Update - Brookfield 4q call summaries
To whet the appetite in advance of 1q.
With my larger holdings, I manually summarise earnings call transcripts, a process I find really helps me track changes in management messaging. Here are the 1q summaries for the Brookfield universe.
BN
FY25
DE $6bn, DEBR $5.4bn = $2.27/share, +11%. DEBR CAGR since 2021: 18%.
Raised $112bn, financed $175bn, sold $91bn, and deployed $126bn.
Insurance assets now $145bn.
Operating business DE $1.6bn.
$11.6bn unrealised carried interest. Will realise significant amounts in next 3 years.
Bought back over $1bn at $36 per share.
Issued CAD1bn of 7- and 30-year notes.
17% increase in the dividend to 28c/year.
“Splitting market capitalisations” across multiple securities doesn’t work in the age of indexing. Now streamlining. “Initial step” was merging Business Partners and Corp. Next they will merge the insurance entity into BN, which will allow insurance to fully benefit from BN’s capital base and grow. Will assess other subsidiaries in the future and they are already issuing Corp shares to buy LP units in both BIP and BEP.
Long term stock returns: 19% 30y CAGR; $1m turned into $285m. Only works if you pick a good business, run it well, and don’t interrupt compounding, which requires excess capital and a flexible balance sheet.
Business relationships are “increasingly with the best”: Google, NVIDIA, JP Morgan, Microsoft, the US government.

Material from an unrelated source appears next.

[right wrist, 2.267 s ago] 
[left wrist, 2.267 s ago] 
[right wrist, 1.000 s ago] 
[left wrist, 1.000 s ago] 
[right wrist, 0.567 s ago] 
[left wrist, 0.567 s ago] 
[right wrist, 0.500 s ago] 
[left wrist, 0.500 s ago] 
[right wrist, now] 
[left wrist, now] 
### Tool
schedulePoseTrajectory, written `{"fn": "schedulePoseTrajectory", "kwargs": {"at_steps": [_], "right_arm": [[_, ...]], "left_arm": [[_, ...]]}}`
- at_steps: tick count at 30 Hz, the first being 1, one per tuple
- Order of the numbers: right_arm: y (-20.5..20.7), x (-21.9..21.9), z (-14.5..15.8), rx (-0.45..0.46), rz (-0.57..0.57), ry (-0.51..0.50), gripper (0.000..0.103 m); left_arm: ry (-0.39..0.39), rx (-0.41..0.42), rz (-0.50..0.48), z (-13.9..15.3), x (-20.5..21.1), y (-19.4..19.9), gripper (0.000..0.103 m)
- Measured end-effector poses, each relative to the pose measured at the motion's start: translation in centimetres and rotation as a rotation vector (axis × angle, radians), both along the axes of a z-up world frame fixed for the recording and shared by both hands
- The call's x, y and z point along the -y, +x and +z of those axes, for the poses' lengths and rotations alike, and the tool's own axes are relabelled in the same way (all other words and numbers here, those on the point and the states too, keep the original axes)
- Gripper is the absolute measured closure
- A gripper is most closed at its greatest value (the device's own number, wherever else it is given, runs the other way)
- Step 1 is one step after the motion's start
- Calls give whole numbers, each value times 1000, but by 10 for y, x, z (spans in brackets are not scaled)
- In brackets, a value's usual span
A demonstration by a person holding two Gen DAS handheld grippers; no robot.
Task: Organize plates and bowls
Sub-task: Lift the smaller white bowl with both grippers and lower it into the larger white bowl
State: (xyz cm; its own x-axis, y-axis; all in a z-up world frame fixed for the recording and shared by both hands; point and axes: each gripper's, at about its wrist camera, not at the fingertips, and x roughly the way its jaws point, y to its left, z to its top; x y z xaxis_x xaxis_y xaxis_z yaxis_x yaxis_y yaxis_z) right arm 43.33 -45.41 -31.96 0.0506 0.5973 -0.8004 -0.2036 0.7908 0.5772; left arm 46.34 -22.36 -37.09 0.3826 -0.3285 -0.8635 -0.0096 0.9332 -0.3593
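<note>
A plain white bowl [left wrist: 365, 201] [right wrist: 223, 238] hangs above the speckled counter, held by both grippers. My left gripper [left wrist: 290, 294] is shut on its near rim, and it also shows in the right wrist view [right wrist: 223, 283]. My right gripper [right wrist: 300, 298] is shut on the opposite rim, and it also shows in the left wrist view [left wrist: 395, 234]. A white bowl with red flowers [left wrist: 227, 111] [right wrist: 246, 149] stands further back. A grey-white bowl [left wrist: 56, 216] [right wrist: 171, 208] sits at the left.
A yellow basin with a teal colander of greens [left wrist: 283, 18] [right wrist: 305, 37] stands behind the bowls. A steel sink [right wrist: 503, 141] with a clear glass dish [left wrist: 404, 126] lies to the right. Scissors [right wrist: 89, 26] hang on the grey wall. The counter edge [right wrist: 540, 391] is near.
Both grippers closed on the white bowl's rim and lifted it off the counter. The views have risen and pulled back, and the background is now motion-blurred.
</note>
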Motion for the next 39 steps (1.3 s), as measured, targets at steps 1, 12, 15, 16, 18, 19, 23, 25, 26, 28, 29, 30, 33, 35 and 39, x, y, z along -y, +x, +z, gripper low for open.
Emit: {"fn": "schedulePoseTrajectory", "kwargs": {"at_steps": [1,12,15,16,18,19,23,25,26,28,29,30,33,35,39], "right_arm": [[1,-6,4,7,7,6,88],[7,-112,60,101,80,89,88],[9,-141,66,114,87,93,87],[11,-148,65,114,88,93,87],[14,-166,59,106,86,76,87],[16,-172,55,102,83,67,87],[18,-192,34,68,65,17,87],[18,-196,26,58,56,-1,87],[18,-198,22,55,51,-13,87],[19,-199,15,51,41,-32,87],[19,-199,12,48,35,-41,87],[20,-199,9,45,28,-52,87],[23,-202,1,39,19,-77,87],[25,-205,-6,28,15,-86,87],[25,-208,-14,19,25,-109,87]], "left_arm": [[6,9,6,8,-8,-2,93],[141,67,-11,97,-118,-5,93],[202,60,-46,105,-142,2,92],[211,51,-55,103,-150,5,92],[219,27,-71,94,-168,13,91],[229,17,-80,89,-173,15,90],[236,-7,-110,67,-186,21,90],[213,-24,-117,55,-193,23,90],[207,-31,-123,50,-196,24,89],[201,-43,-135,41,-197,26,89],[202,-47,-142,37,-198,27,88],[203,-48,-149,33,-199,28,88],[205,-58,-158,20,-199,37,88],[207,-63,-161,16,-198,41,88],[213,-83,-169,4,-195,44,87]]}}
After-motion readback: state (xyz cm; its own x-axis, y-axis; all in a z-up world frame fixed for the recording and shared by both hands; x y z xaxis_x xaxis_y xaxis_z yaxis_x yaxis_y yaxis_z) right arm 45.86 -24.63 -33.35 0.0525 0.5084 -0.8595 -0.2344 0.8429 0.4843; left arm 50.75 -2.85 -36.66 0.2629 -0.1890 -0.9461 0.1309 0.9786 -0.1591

Liquidity has returned in both debt and equity markets and interest rates are starting to come down, which “will do wonders” for the US economy.
Real Estate: with limited new supply and growing demand, asset values are “set to rise substantially”.
Sold $24bn in 2025, invested $33bn, financed $42bn.
FFO catching up to NOI on higher rents, tighter financing spreads, and some deleverage. Also, 20-25% of the debt is floating so 25bps lower rates adds $35m FFO.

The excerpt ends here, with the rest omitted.